Initially the drawer stuck
but then it slid open.
Inside was a box
of condoms,
a broken
wristwatch
and Mario Puzo’s
novel with a couple
of dog–eared pages
Property Line
by Edward Dewar
A little swagger is invaluable.
Improvise, slide
the valentine
under
that wooden
boundary
and she will
do the rest.
She’ll probably toss
a beat–up purple
Frisbee
close
to the fence,
scoop up
the valentine
and tuck it
under the rim.
Then walk right
past her father, like
nothing has happened.
Yolk Yellow
by A.M. Kennedy
I don’t want to fill the plate up with fishbones, I tell Allison at the
feast
She nods and pushes the lemon cake across to me.
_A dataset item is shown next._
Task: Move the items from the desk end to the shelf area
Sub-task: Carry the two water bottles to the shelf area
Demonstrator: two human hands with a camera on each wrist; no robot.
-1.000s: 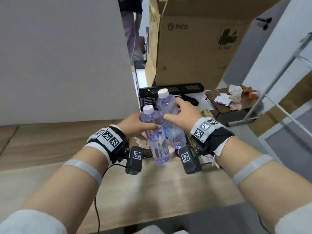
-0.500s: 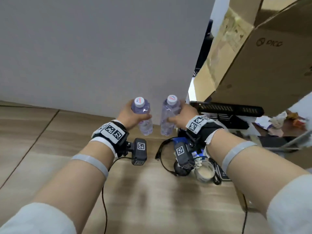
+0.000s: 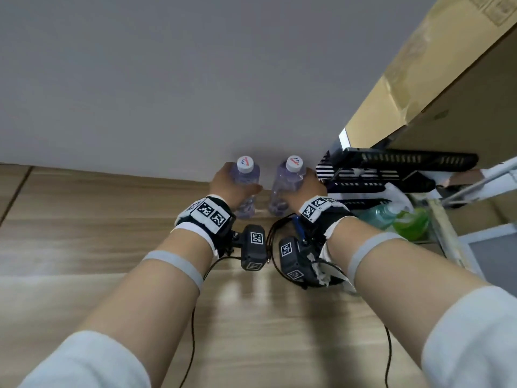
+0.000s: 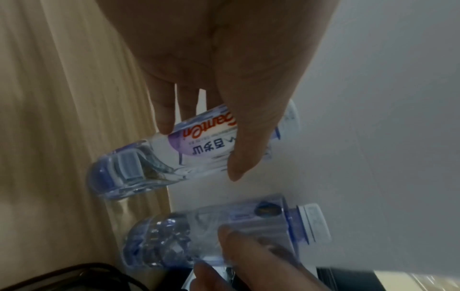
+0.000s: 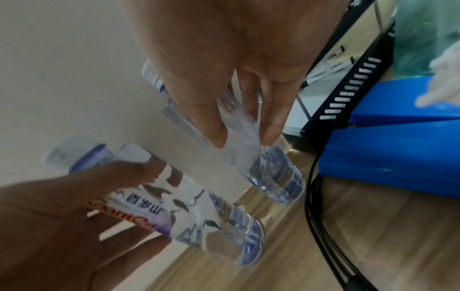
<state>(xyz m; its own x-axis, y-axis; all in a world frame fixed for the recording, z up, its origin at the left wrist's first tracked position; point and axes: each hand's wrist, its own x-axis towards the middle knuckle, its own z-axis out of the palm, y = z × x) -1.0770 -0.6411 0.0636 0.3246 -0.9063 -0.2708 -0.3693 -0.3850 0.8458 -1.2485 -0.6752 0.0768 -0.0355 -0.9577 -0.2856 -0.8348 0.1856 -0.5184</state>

I am a gorge, a swell, I am living long enough
to tell you delicate words in the hours of early morning.
The romance is an egg crack —
just gentle enough to splinter the shell,
not so hard you pierce the yolk within.
I love you with the tender of the night, the lutescent dawn.
I am in the graveyard exorcising all the deaths that lived within
me,
and laying them down in the peaceful dirt.
Filthy sweet, I don’t want it to make sense,
all I need it to be is this, yellow icing and batter,
dripping down my hands, something that doesn’t
hurt when I swallow.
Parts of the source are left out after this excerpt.